* Work order
Take the data below and extract the lines from the one with "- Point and" to the one with "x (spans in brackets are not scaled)", inclusive, exactly as written.

* Data for analysis
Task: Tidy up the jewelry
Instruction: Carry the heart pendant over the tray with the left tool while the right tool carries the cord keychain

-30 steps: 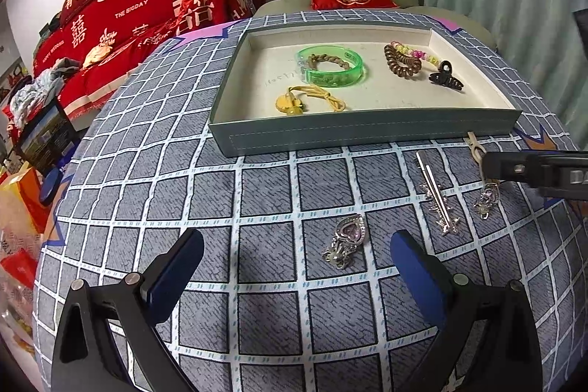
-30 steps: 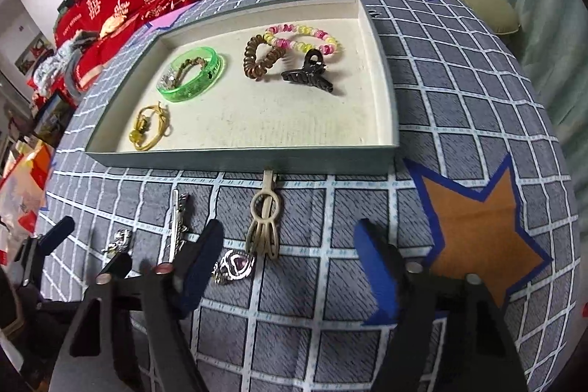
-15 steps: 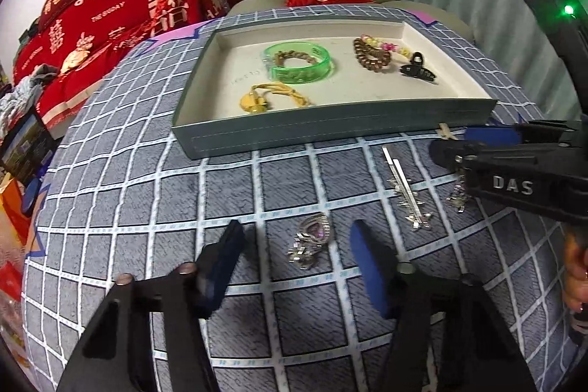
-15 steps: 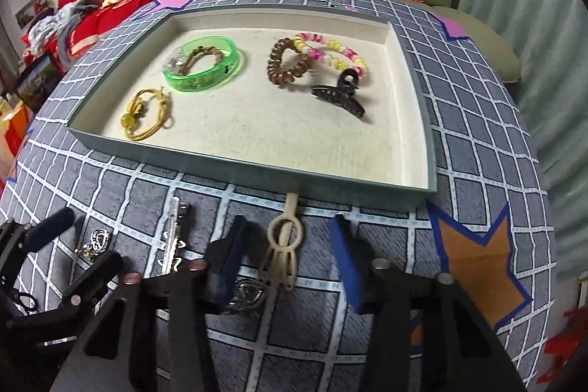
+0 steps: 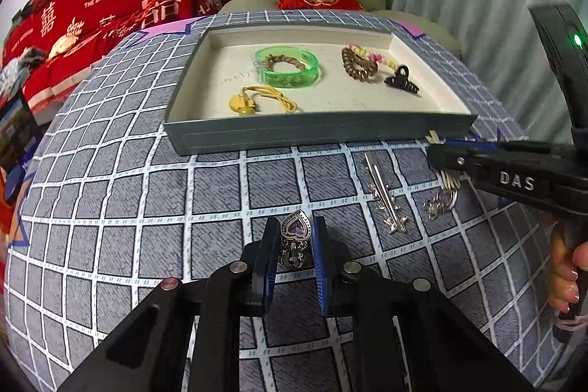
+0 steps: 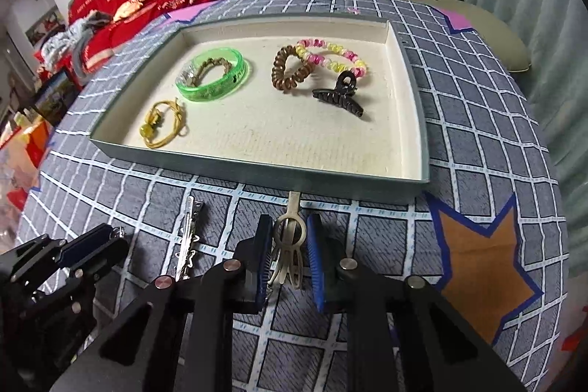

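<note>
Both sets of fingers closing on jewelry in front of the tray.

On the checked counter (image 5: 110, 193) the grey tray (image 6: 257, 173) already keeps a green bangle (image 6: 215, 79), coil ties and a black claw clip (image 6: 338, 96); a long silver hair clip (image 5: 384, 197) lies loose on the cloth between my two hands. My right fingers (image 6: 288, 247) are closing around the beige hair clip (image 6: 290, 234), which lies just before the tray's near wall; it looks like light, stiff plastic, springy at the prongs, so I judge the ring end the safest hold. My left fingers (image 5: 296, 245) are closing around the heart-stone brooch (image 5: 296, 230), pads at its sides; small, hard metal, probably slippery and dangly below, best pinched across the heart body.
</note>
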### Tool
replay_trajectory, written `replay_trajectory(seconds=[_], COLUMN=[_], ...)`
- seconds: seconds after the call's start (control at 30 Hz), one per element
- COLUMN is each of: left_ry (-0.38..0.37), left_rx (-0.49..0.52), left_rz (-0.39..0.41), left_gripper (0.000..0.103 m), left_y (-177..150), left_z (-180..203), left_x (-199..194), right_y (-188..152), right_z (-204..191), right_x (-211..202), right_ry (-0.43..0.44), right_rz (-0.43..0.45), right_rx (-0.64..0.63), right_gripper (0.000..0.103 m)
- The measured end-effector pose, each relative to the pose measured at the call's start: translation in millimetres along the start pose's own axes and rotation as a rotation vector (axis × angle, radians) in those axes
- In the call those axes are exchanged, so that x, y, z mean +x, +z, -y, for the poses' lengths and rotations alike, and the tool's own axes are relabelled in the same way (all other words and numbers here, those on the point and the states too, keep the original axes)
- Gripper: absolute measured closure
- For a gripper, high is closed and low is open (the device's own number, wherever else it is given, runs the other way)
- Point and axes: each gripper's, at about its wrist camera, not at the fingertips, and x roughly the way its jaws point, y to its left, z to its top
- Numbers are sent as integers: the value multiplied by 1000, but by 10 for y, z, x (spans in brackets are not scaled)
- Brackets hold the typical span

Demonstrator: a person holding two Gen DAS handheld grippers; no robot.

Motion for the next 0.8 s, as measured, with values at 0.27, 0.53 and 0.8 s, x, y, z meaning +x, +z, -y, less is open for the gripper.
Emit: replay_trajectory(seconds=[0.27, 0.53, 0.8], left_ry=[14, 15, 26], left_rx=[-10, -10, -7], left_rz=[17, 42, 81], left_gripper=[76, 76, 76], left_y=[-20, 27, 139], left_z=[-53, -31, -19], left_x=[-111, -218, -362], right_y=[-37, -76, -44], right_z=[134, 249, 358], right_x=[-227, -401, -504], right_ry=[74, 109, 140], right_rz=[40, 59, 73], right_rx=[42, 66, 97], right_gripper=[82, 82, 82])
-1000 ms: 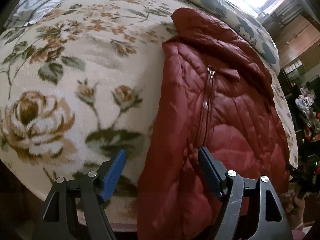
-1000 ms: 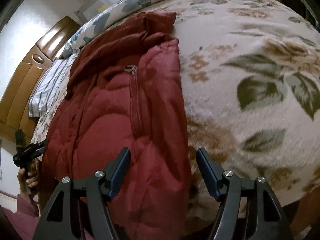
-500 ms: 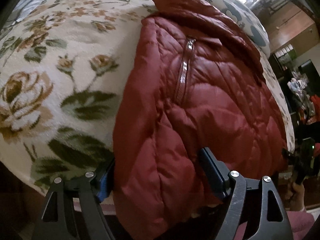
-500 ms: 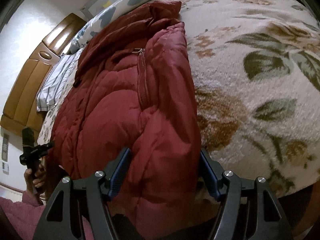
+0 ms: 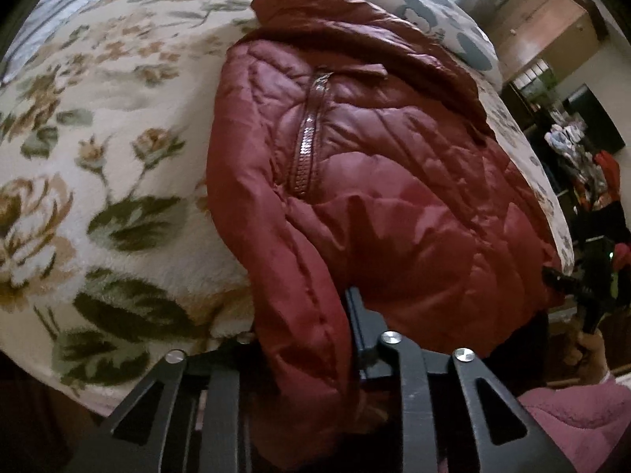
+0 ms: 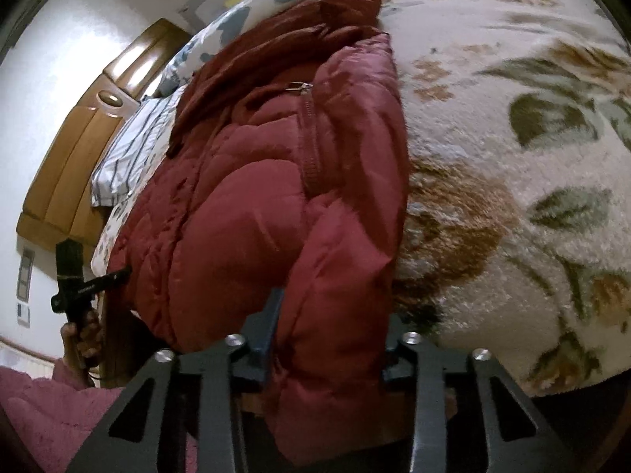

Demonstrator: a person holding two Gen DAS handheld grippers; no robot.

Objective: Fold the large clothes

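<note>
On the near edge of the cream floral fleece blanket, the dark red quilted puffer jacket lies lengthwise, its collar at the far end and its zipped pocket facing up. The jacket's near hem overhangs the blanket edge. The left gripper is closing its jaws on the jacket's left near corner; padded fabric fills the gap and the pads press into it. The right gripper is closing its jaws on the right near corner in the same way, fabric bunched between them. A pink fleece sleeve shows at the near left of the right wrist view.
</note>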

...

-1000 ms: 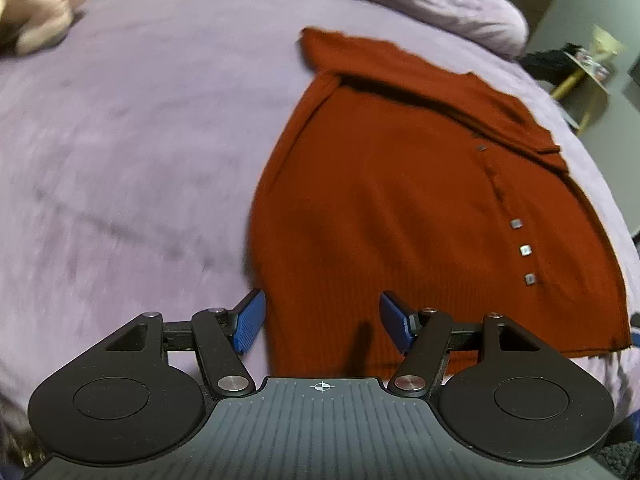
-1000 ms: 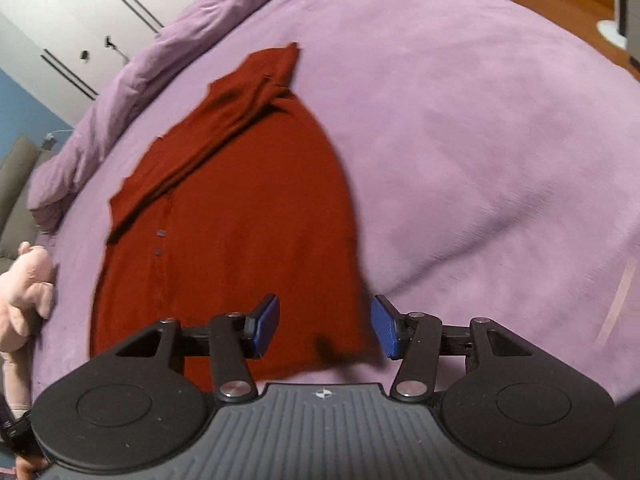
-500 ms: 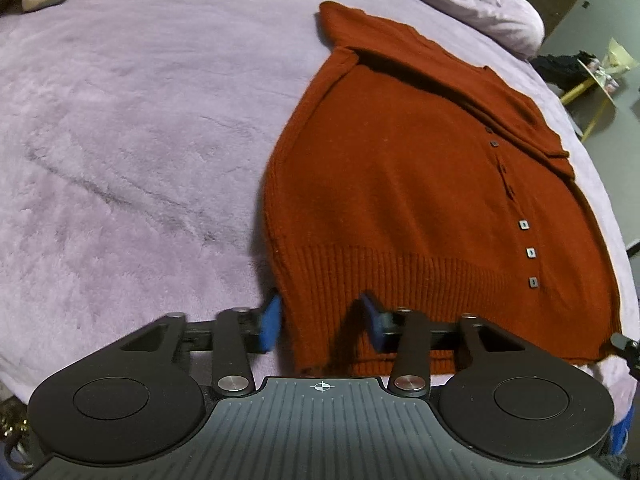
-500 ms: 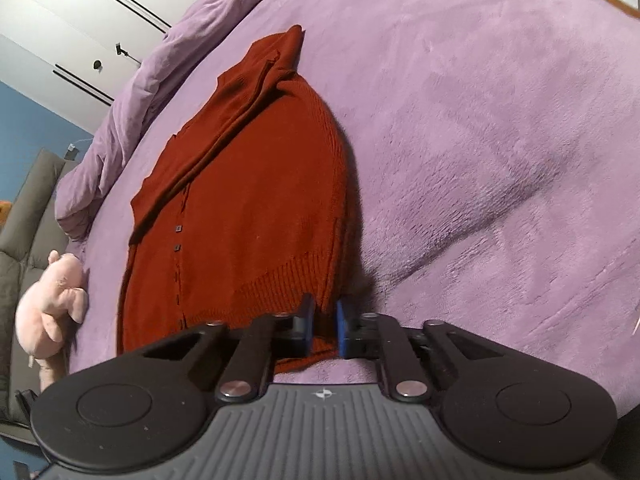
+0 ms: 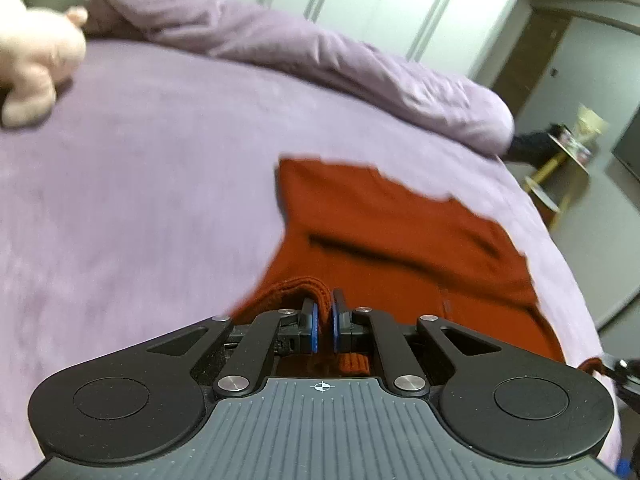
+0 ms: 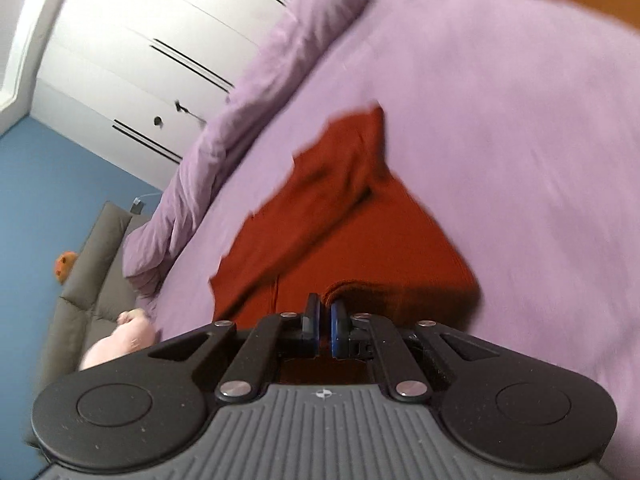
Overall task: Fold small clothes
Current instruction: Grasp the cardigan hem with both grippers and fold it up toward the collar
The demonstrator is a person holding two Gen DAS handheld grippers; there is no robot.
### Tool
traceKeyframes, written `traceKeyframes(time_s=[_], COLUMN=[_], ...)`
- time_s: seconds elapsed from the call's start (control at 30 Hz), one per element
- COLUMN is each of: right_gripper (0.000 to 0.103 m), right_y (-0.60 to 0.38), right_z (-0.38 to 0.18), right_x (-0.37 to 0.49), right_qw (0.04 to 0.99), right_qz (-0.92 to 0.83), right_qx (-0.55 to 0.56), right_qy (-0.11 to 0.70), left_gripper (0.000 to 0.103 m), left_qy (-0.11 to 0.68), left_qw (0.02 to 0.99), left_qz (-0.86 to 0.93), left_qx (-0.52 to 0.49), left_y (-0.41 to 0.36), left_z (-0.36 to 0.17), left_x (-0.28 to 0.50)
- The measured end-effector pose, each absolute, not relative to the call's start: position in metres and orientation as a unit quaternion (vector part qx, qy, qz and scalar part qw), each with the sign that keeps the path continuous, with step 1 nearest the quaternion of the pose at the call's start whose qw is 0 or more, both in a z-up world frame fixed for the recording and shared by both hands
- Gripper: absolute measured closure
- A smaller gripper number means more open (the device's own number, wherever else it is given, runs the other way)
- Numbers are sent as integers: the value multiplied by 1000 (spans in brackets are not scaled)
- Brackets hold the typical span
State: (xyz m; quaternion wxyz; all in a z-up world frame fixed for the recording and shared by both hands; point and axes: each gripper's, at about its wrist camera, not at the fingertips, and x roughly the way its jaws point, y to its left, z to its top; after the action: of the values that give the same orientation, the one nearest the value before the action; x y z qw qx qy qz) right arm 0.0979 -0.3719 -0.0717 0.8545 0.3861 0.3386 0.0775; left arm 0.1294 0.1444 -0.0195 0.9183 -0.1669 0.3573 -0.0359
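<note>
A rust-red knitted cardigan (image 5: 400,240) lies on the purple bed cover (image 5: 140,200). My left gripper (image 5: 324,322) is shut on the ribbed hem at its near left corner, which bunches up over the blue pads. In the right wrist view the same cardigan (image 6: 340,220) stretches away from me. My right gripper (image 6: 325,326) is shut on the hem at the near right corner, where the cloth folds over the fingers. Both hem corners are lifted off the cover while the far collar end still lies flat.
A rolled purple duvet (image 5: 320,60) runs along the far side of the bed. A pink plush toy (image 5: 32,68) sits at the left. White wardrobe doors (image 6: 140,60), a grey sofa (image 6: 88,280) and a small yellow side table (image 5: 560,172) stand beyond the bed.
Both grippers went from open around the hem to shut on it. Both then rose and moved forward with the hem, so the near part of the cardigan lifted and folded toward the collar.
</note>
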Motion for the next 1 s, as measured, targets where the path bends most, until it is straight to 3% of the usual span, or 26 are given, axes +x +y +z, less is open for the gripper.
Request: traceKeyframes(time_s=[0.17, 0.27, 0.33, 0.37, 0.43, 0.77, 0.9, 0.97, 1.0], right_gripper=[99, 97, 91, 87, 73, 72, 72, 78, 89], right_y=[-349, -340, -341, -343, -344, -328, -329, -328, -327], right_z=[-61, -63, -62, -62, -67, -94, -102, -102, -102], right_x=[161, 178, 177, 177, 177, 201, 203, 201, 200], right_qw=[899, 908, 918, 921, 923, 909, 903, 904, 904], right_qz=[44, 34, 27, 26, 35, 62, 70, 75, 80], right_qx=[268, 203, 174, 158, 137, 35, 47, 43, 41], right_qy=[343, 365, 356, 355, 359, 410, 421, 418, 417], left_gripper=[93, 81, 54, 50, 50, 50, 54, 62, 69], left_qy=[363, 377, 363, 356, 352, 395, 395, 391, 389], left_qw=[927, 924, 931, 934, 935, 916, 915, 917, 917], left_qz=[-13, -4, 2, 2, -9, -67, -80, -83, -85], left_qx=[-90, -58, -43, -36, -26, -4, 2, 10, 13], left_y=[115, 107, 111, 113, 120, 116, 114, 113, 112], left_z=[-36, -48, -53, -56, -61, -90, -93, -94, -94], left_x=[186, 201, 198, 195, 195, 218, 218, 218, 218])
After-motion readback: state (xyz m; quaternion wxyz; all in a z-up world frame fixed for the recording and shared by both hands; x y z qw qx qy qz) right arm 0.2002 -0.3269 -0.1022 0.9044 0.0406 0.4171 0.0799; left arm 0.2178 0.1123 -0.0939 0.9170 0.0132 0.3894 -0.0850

* Response box
- Point and axes: each gripper's, at about its wrist camera, not at the fingertips, and x roughly the way its jaws point, y to its left, z to its top
- Numbers are sent as integers: the value multiplied by 1000, but by 10 for y, z, x (spans in brackets are not scaled)

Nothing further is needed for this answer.